--- Directions ---
Looking at the data below, state how many lines contain "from". No other words are wanted.

--- Given material ---

+--

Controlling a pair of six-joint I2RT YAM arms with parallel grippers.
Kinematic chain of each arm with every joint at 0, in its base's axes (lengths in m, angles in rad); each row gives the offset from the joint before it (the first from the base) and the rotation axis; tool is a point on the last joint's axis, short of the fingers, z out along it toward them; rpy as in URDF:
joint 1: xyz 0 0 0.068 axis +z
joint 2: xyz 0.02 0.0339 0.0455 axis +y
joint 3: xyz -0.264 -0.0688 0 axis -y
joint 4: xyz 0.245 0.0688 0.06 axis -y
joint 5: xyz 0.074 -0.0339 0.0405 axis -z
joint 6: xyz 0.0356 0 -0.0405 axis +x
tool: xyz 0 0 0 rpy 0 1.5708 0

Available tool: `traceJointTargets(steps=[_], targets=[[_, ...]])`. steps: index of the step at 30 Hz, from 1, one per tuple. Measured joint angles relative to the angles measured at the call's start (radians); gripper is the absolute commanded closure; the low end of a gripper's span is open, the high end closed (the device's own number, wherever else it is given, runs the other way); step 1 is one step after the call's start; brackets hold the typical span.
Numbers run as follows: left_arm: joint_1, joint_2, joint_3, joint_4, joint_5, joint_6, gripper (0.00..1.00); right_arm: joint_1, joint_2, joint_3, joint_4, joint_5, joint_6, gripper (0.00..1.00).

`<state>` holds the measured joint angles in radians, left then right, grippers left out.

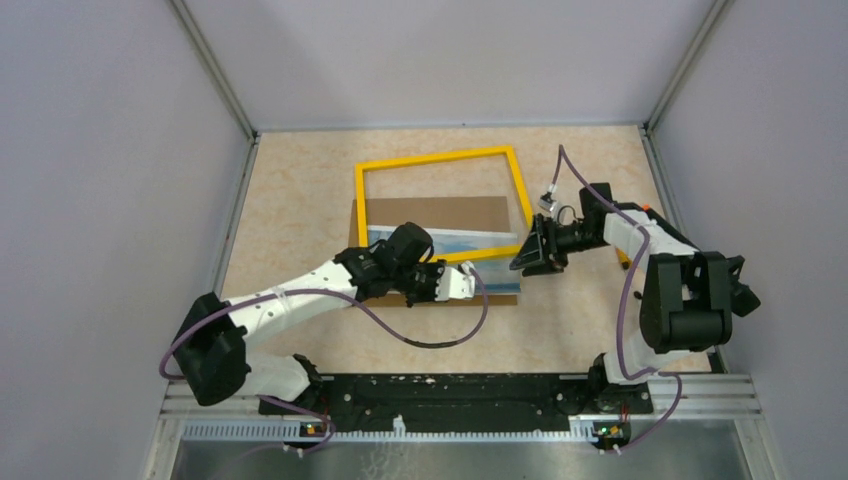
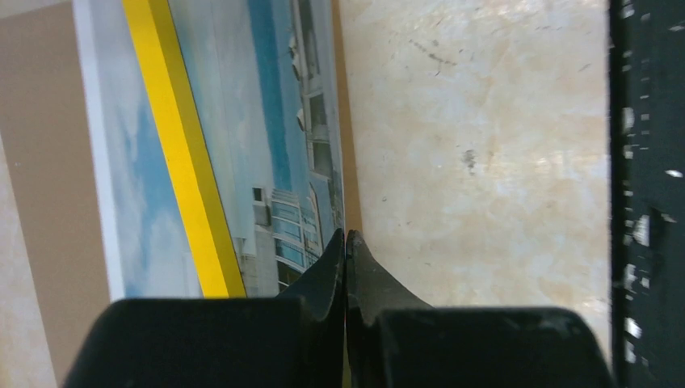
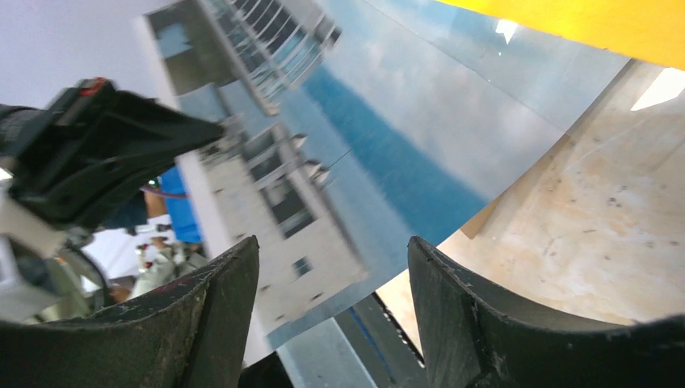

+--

--- Problem solution ---
2